Neither does Canada appear to offer rich soil for the kind of nihilistic, post-truth tribalism that has taken root in the United States. It exists here, of course. But a new survey by the Max Bell School of Public Policy at McGill and the University of Toronto’s Munk School of Global Affairs and Public Policy finds large majorities of Canadians — upwards of 85 per cent — still profess trust in the country’s major media outlets. Moreover, divided as they are on partisan and ideological lines, they appear to believe in broadly the same set of facts about the issues.

That’s good news. But it doesn’t mean we’re out of the woods. We haven’t been scarred by the same traumas the States have that have given rise to such distrust of elites there, but we are exposed to some of the same forces, notably the rise of social media, breaking down our ability to reason collectively.

The issue isn’t whether people trust the press these days, but whether they trust anyone. Healthy skepticism about this or that story or source is too often curdling into a blind rejection of knowledge itself, and of those whose business it is to know stuff: experts, or as they are now dismissed, “elites.” What do economists know about free trade? What do climate scientists know about climate? After all, I read something on the internet …

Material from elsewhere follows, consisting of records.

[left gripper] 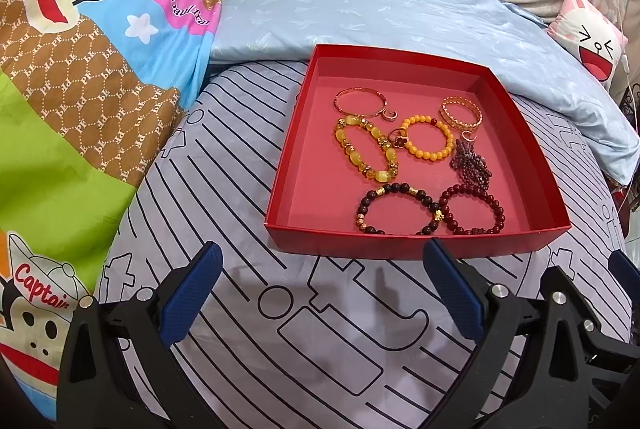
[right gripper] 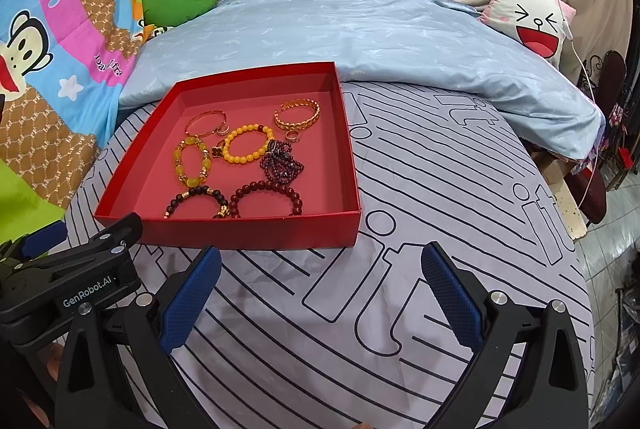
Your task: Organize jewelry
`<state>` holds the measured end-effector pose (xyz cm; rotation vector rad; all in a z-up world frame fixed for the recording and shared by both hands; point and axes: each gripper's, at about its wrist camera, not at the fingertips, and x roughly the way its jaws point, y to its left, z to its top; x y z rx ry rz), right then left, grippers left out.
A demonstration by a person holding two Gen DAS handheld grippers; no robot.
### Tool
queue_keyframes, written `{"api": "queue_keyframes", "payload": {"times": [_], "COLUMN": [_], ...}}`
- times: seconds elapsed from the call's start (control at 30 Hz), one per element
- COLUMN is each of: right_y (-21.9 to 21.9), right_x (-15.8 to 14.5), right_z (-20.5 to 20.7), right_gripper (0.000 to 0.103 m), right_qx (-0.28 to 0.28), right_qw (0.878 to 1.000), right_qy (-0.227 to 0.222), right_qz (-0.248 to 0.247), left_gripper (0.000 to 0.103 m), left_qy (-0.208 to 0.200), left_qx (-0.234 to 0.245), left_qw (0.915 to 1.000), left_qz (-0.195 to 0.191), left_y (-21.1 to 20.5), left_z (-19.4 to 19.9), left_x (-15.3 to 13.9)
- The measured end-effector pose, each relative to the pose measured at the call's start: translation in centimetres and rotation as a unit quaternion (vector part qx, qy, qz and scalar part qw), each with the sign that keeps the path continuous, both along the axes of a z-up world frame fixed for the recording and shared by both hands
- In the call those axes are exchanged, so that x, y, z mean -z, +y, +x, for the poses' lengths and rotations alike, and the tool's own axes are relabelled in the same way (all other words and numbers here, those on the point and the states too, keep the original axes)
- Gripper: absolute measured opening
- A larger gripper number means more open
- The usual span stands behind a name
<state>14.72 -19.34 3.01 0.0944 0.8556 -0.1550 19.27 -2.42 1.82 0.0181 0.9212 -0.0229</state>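
We hold the left hand-held gripper [left gripper: 322, 261] and the right hand-held gripper [right gripper: 320, 265] released, jaws spread wide and grasping nothing, both hovering over the striped grey bedsheet [left gripper: 248, 341] just near of the red tray [left gripper: 280, 189]. The tray rests on the bed, its far edge meeting a light blue quilt [left gripper: 360, 9]. Inside it lie the jewelry pieces: a thin gold bangle [left gripper: 359, 103] at the far left, a patterned gold cuff [left gripper: 461, 113] at the far right, an amber bead bracelet [left gripper: 366, 149], an orange bead bracelet [left gripper: 426, 137], a bunched garnet strand [left gripper: 470, 165], and two dark bead bracelets [left gripper: 400, 209] touching along the near wall. A cartoon monkey blanket [left gripper: 80, 69] lies to the left.
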Motion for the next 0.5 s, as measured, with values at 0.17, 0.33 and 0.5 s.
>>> {"api": "queue_keyframes", "payload": {"times": [0.17, 0.33, 0.5], "right_y": [0.08, 0.13, 0.13], "right_x": [0.00, 0.00, -0.02], "right_z": [-0.03, -0.05, -0.06], "right_gripper": [0.097, 0.097, 0.097], "right_qx": [0.000, 0.000, 0.000], "right_qw": [1.000, 1.000, 1.000], "right_qy": [0.000, -0.001, -0.001], "right_qz": [0.000, -0.001, -0.001], "left_gripper": [0.096, 0.096, 0.096], "left_qy": [-0.002, -0.003, -0.004], "left_qx": [-0.003, -0.002, -0.002], "left_qw": [1.0000, 1.0000, 1.0000], "left_qz": [0.003, 0.006, 0.006], "left_y": [0.02, -0.04, -0.08], "left_z": [-0.06, -0.04, -0.01], "left_x": [0.00, -0.08, -0.17]}}
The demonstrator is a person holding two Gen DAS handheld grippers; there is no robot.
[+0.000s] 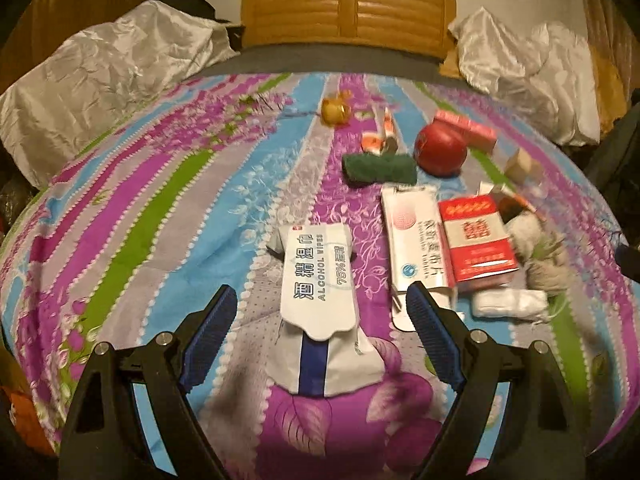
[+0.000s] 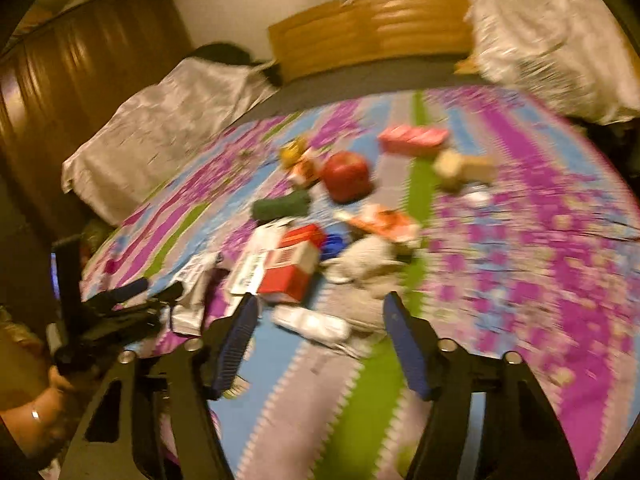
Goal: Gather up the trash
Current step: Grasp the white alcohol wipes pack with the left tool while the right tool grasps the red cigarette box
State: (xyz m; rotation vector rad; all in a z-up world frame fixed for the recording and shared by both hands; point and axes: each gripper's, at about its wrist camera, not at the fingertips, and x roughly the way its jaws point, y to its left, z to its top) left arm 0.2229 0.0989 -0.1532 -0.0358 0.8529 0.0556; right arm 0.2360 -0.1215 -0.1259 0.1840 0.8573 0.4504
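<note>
While the left gripper (image 1: 320, 320) hovers with jaws wide and empty, the alcohol wipes pack (image 1: 320, 280) lies flat on the bedspread (image 1: 160, 200) between its fingers, long axis running straight away toward the headboard (image 1: 348, 20); the right gripper (image 2: 320, 340), blurred, is also spread wide, a white wrapper (image 2: 316, 326) lying crosswise between its tips.

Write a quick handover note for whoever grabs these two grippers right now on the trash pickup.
Left gripper: open, empty, straddling the alcohol wipes pack on the bed.
Right gripper: open, empty, above the white wrapper; view blurred.
Red box, white box, green cloth and red ball lie on the bedspread.
Done: nothing held yet. Left: the pickups; no bin in view.
</note>
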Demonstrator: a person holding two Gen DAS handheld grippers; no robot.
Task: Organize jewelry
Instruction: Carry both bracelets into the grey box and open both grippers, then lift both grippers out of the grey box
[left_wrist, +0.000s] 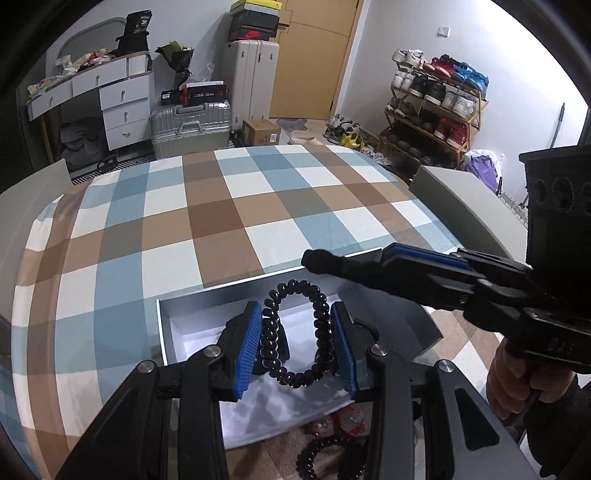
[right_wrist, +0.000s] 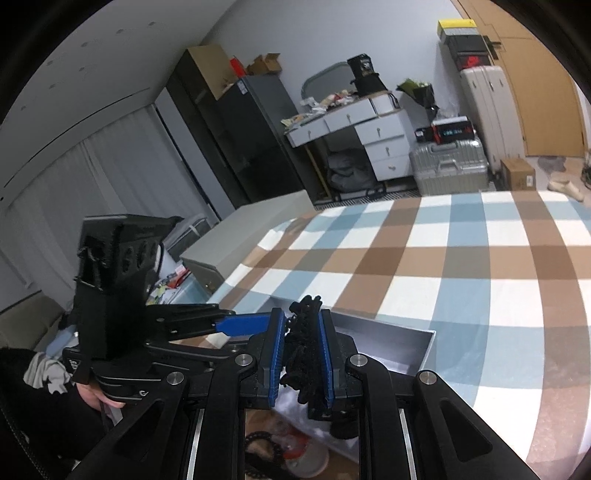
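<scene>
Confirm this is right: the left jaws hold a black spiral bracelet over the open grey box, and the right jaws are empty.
Not quite. The right gripper isn't empty: the right wrist view shows its jaws shut on a black beaded strand. The rest holds: the left gripper grips the black spiral bracelet over the open grey box.

Beyond the tongs, a silver ribbed metal suitcase (left_wrist: 191, 127) is seen beside a white drawer unit (left_wrist: 123, 107); a wooden shoe rack (left_wrist: 434, 110) is placed far right.
</scene>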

This is the bitter fruit of today’s class politics, where class is defined, not by income, but by education and culture. There’s fault on both sides of this divide, but the Conservatives’ indulgence of populist egghead-bashing is especially dangerous. It puts the whole institutional apparatus through which knowledge is collected, tested and disseminated — what journalist Jonathan Rauch has called “the constitution of knowledge” — in play: mere experts, to be dismissed not in spite of their expertise but because of it.

When Scheer sneers, for example, that on carbon pricing the Liberals have not only the media on their side, but “the academics and think-tanks” — when he takes a broad consensus of experts as suggestive, not of the weight of the evidence and analysis, but of a near universal partisan bias among the educated classes — he veers close to conspiracy theory.

Expert consensus need not be taken as proof that a position is right, but it should never be offered as proof that it is wrong. That way lies madness.